Design

A Sacred Space of Serene Harmony

The Living Chapel consists of a mosaic-like array of local plants grown on a structure made of recycled materials, including discarded oil drums. These function as musical steel pan drums, played by the dripping water of the solar-powered irrigation system. Imagined as a contemporary living version of the Porziuncola, Saint Francis’s chapel in Assisi, the Living Chapel’s four plant walls have lengths identical to those of his chapel.

The Chapel is conceived as a manifestation of serene harmony between human-crafted materials and living plants, united to express the call of Laudato Si’ for each of us to be transformed through a personal ecological conversion. The chapel’s framework is made from recycled materials including discarded oil barrels and scrap auto metal. These rejected materials have been transformed into a structure that will support and nurture a rich abundance of living plants and bring glory to God.

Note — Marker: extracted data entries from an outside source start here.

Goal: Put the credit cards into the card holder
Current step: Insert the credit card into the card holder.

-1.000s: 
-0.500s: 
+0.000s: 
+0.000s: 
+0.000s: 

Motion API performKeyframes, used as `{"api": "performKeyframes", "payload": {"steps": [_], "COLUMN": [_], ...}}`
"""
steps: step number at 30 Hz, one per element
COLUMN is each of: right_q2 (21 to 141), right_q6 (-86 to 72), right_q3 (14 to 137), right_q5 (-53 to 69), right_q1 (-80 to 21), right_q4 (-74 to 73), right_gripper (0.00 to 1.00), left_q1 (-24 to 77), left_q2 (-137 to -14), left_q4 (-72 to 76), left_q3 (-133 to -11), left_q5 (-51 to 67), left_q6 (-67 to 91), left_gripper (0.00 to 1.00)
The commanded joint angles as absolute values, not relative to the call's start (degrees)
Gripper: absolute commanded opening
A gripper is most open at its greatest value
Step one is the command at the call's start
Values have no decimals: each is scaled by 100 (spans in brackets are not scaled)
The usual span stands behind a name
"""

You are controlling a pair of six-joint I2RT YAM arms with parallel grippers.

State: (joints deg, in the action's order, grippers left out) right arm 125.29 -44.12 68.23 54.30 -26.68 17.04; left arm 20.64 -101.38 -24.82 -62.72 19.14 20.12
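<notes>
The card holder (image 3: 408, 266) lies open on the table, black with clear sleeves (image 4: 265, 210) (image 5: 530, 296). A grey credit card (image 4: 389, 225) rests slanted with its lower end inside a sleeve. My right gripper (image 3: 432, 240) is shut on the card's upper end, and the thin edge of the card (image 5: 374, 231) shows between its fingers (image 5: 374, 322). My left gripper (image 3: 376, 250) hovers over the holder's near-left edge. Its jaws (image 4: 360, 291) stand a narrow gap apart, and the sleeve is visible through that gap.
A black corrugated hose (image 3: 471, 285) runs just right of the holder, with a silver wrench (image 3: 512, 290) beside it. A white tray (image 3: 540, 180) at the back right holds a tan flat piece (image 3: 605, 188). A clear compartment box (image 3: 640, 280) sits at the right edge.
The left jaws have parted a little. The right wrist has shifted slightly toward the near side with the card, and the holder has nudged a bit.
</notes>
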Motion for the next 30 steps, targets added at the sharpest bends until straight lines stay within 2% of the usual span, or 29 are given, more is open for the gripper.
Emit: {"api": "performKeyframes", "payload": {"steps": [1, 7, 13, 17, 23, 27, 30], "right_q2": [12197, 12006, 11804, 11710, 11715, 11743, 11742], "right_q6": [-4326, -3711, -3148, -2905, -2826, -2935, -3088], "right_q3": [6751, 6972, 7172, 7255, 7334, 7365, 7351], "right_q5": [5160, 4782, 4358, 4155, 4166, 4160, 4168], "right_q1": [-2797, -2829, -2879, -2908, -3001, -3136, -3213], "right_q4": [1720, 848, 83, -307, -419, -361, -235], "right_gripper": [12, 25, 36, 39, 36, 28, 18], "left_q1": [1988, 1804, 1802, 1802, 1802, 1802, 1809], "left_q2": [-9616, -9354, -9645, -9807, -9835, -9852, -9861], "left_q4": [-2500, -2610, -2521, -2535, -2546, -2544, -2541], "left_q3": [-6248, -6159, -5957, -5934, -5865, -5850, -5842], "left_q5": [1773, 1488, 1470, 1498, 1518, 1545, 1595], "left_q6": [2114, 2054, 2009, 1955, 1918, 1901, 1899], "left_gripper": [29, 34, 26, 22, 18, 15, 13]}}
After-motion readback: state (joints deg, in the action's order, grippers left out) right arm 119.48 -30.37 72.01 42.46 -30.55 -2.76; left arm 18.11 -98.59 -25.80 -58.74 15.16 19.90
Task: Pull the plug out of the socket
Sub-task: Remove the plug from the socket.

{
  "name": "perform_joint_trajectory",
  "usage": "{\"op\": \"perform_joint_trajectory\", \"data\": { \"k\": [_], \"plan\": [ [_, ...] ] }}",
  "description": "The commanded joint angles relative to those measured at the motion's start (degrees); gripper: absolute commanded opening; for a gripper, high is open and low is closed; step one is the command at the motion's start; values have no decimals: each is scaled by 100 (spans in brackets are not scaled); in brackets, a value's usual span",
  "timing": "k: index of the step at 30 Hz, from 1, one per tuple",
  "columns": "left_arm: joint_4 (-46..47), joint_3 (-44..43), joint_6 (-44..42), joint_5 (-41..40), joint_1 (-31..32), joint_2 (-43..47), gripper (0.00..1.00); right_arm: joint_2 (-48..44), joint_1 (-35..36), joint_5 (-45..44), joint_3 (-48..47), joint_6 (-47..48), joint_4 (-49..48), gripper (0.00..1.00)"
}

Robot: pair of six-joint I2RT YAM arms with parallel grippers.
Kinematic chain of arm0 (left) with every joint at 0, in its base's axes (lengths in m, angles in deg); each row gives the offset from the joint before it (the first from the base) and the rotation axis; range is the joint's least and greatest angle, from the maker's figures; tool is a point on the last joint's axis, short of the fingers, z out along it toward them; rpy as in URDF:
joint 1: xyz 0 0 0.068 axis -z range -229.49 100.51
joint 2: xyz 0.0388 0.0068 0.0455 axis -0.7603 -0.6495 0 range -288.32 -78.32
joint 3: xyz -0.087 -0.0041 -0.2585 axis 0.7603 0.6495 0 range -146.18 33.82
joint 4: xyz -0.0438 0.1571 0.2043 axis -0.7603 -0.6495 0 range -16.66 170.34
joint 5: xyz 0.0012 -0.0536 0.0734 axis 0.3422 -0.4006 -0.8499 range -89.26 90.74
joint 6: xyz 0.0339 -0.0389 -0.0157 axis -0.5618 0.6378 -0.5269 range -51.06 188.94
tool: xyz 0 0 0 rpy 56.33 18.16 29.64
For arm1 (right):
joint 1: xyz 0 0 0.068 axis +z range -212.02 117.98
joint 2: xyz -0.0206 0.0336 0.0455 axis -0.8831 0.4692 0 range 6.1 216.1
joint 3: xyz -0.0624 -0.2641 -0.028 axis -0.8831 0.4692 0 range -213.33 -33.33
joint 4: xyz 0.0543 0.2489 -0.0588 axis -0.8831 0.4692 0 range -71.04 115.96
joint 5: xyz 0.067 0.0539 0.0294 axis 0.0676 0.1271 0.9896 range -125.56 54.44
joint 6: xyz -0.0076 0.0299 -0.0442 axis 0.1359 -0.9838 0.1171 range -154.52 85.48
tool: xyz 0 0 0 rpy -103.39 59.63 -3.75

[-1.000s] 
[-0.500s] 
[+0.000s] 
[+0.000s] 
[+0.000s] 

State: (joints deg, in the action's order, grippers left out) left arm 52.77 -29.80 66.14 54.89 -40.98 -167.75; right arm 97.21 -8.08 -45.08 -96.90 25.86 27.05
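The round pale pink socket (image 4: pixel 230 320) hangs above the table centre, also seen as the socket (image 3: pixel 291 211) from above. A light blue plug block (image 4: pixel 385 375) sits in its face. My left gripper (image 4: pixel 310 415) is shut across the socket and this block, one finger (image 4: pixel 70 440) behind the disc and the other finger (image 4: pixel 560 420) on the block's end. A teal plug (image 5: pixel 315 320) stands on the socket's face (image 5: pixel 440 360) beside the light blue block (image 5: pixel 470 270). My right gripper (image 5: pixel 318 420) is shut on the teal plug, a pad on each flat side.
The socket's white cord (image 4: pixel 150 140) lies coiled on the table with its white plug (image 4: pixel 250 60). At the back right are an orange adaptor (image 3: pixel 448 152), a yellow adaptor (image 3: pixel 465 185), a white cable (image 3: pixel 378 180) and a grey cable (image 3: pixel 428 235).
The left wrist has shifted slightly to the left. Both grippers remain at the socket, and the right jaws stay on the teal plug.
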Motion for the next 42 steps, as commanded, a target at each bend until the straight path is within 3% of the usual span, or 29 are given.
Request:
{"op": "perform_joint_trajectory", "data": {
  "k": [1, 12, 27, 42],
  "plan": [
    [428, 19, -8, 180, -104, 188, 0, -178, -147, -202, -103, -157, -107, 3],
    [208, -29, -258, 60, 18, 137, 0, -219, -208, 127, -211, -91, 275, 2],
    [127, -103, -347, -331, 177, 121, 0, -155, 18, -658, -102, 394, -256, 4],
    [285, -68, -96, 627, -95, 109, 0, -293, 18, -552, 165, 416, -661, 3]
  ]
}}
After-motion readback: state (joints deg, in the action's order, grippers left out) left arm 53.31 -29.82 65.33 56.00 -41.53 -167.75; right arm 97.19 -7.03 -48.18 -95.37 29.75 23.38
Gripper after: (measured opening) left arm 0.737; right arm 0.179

The Chapel invites visitors on a journey of hope, redemption, and personal transformation. Guests first encounter old, rusted oil barrels containing soil, seeds, and small plants. As they approach the central Chapel area, they will see the oil barrels coalescing and becoming integrated with the living plants to form a unified structure. Stepping through a cross-shaped entranceway, they will enter into the centre of the Chapel. This area for prayer and meditation will be bathed in the serene music of water-activated steel pan drums (discarded oil barrels, repurposed for the creation of beauty) built into the interior sides of the walls. The exit area opens into a garden of “forgotten fruits” — rare and threatened plants native to central Italy, including many varieties of distinctive fruits that have been overlooked or rejected by our modern commercial system.